Chapter 27 — Harijan Becomes a Learned Brahmin
Literal. Shri Guru asks his disciples to summon a passerby; he is a Harijan (untouchable). Shri Guru gives a stick to a disciple and asks the disciple to draw seven parallel lines. Shri Guru asks the Harijan to cross each line. On crossing the first line, the Harijan becomes Kirat. On the second, Kapota. On the third, Gangasut. On the fourth, Shudra. On the fifth, Somdatta Vaishya. On the sixth, Kshatriya named Godavary. On the seventh, he says: I am a Brahmin, I know Vedas, Shastras, Vyakran, my name is Adhyapak (Teacher). The two impudent Brahmins are watching; they tremble in fear.

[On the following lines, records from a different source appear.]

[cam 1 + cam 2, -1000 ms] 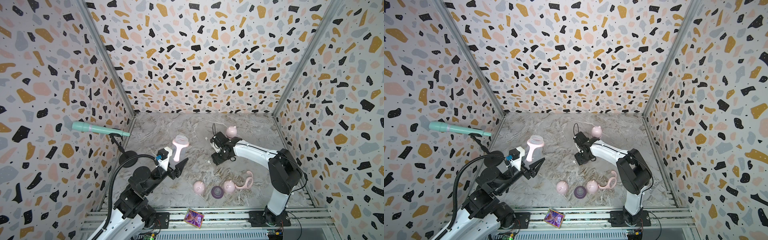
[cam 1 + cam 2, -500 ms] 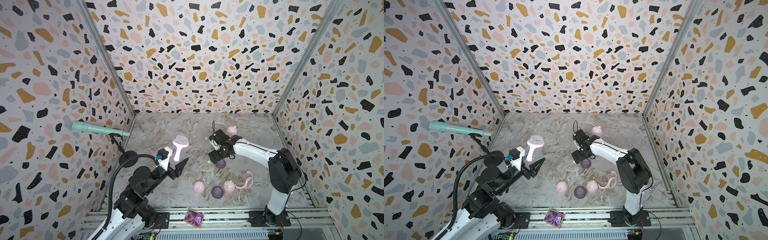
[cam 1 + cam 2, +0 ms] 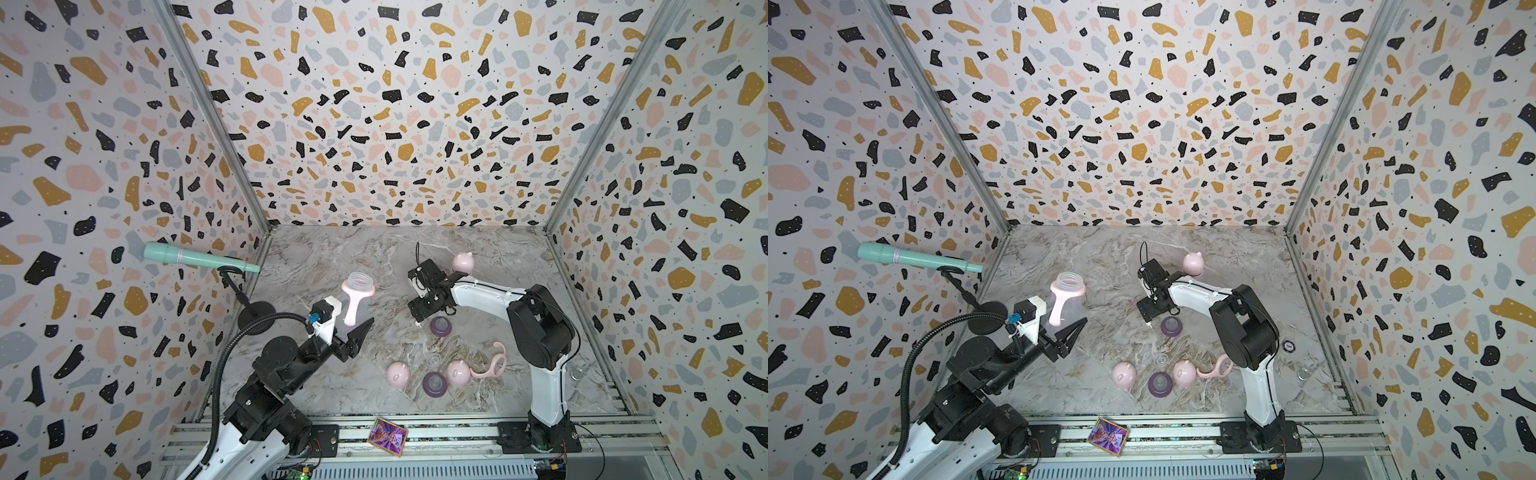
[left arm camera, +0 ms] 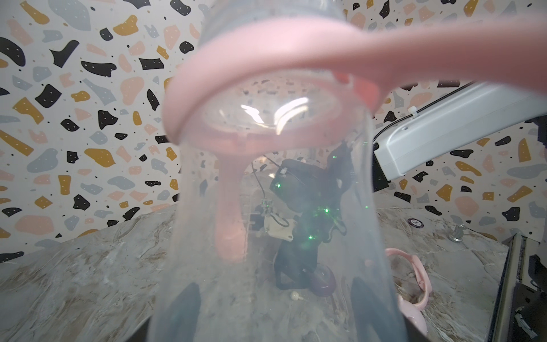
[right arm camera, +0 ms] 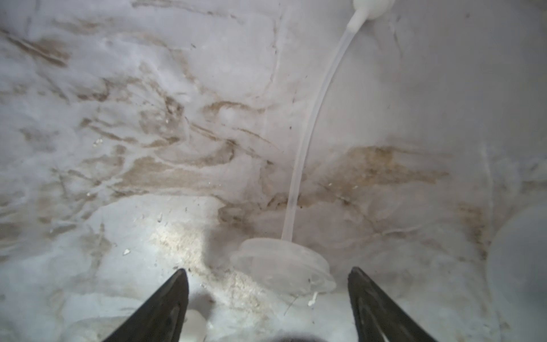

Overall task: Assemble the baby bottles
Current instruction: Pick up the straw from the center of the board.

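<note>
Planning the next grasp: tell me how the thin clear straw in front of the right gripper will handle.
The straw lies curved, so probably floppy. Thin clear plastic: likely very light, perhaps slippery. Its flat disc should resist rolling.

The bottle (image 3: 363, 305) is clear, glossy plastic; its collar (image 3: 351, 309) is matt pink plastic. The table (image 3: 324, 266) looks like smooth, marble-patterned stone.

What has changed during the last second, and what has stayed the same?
The right gripper let go of a purple teat ring: hidden under the gripper a second ago, it now lies on the table beside it, jaws open. The left gripper holds the bottle up as before. The pink caps, second ring and loose collar at the front did not move.
</note>
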### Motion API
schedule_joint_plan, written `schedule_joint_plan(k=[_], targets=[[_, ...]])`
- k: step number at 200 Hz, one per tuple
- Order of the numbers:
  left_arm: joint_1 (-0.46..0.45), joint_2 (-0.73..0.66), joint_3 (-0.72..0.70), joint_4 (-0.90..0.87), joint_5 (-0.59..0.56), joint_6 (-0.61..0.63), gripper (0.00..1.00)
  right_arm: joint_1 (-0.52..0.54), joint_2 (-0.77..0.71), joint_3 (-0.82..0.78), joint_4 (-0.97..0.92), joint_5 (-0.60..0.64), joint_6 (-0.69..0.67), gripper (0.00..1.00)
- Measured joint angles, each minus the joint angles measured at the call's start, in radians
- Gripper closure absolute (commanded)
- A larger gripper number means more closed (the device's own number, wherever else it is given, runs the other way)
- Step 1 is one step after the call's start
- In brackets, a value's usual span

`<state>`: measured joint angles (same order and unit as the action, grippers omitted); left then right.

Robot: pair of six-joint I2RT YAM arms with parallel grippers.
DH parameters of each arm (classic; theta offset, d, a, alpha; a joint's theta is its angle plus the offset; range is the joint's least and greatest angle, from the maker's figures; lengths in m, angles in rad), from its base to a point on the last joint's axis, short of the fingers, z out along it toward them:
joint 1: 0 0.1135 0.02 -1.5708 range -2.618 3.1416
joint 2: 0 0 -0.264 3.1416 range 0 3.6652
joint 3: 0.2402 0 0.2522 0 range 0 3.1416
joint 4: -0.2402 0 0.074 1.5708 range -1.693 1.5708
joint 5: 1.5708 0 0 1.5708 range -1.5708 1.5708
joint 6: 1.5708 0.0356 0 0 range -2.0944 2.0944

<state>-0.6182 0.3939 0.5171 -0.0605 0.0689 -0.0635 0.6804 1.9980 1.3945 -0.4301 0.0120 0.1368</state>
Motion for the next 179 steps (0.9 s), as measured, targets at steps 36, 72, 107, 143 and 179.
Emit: schedule_joint_plan(k=[36, 72, 107, 143, 179], targets=[[0.000, 0.000, 0.000, -0.006, 0.000, 0.000, 0.60, -0.010, 0.001, 0.000, 0.038, 0.009, 0.013, 0.23], [0.000, 0.001, 0.000, -0.008, 0.000, 0.000, 0.60, -0.013, 0.006, 0.000, 0.054, 0.006, 0.027, 0.28], [0.000, 0.003, 0.000, -0.009, 0.000, 0.000, 0.60, -0.014, 0.006, -0.011, 0.068, -0.005, 0.041, 0.28], [0.000, 0.006, 0.000, -0.013, 0.000, 0.000, 0.60, -0.014, 0.014, -0.031, 0.068, -0.020, 0.049, 0.33], [0.000, 0.006, 0.000, -0.018, 0.000, 0.000, 0.60, -0.014, 0.019, -0.032, 0.072, -0.024, 0.056, 0.44]])
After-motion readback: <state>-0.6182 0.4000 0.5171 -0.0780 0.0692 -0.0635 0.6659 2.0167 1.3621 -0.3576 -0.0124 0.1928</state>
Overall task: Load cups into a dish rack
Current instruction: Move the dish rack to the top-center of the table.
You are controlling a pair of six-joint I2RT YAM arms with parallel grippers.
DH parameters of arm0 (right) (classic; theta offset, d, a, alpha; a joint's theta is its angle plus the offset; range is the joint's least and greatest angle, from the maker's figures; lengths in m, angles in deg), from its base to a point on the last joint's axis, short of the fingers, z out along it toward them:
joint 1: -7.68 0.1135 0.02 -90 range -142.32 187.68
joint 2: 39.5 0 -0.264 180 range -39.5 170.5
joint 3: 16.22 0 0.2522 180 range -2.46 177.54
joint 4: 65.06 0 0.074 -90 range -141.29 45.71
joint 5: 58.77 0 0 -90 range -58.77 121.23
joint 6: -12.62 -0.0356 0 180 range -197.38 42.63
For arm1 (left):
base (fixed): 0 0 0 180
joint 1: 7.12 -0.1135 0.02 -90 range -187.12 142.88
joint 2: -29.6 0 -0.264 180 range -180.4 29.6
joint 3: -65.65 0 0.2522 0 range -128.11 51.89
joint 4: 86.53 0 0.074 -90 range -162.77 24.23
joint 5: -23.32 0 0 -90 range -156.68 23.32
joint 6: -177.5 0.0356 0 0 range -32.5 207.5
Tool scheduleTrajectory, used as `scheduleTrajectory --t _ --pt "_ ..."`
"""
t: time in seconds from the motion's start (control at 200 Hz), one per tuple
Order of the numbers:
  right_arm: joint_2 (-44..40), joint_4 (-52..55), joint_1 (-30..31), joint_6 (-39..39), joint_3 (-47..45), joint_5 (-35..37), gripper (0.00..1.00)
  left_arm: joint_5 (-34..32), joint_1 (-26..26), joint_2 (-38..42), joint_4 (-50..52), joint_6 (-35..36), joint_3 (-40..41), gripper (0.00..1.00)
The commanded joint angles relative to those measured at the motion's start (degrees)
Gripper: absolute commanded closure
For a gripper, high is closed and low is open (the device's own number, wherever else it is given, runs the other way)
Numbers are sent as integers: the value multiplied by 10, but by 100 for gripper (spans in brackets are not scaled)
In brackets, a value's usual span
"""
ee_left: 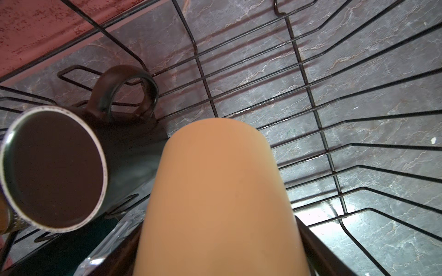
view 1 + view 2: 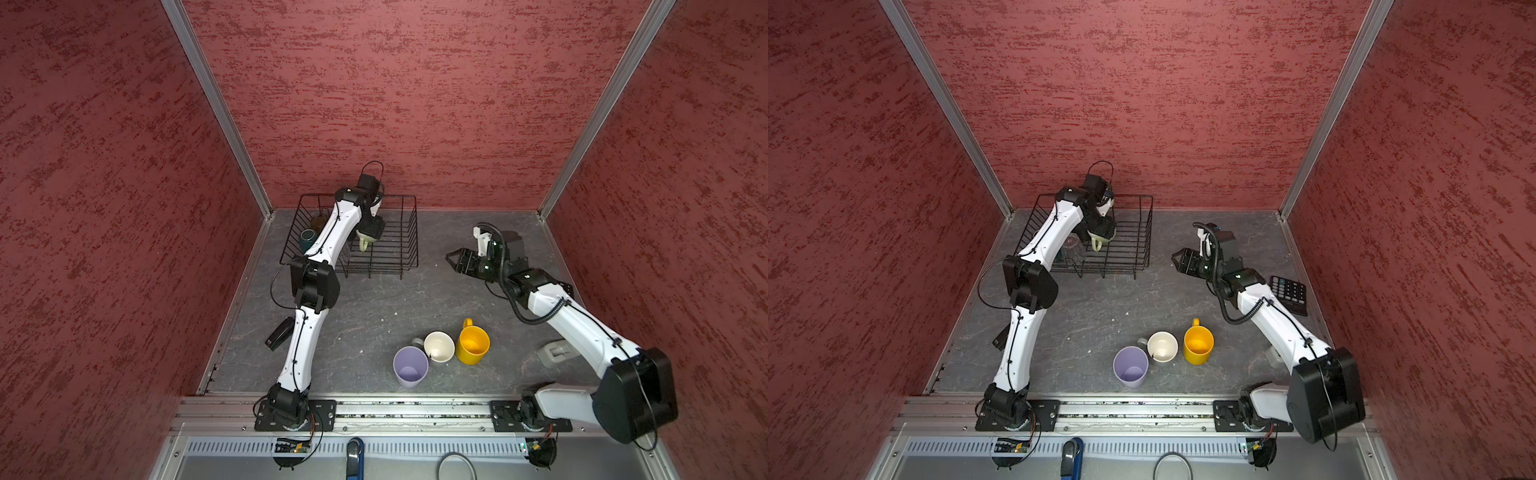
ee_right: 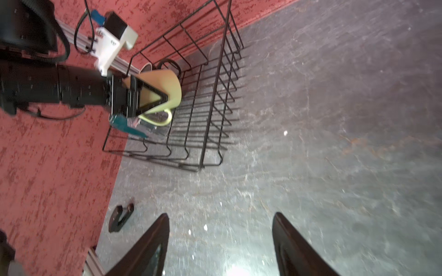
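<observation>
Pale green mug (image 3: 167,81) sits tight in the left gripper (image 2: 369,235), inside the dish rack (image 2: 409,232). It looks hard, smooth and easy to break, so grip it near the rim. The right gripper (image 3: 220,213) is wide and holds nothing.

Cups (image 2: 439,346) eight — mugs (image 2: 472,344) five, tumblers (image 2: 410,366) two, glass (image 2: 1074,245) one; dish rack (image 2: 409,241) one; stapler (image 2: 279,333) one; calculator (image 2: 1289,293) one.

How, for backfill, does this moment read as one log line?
left hand: holding pale green mug in dish rack | right hand: open, empty | waiting: lilac tumbler, grey mug, yellow mug
</observation>
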Motion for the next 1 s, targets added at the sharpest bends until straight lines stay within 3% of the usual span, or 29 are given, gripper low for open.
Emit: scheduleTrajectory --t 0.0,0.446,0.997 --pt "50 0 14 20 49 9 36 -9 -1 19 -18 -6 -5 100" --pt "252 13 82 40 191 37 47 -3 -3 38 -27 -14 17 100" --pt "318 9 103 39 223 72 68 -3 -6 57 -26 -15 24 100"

Symbolic. A graded jati-progression is staged literally — each crossing is a state-transition, named, irreversible until the next crossing. The Harijan, beginning at the lowest social position, is escalated through six intermediate states to Brahmin. The chapter is a literal staged-curriculum manifested as physical line-crossing.
Structural. Seven lines, seven states, named intermediate identities (Kirat → Kapota → Gangasut → Shudra → Somdatta Vaishya → Kshatriya → Brahmin).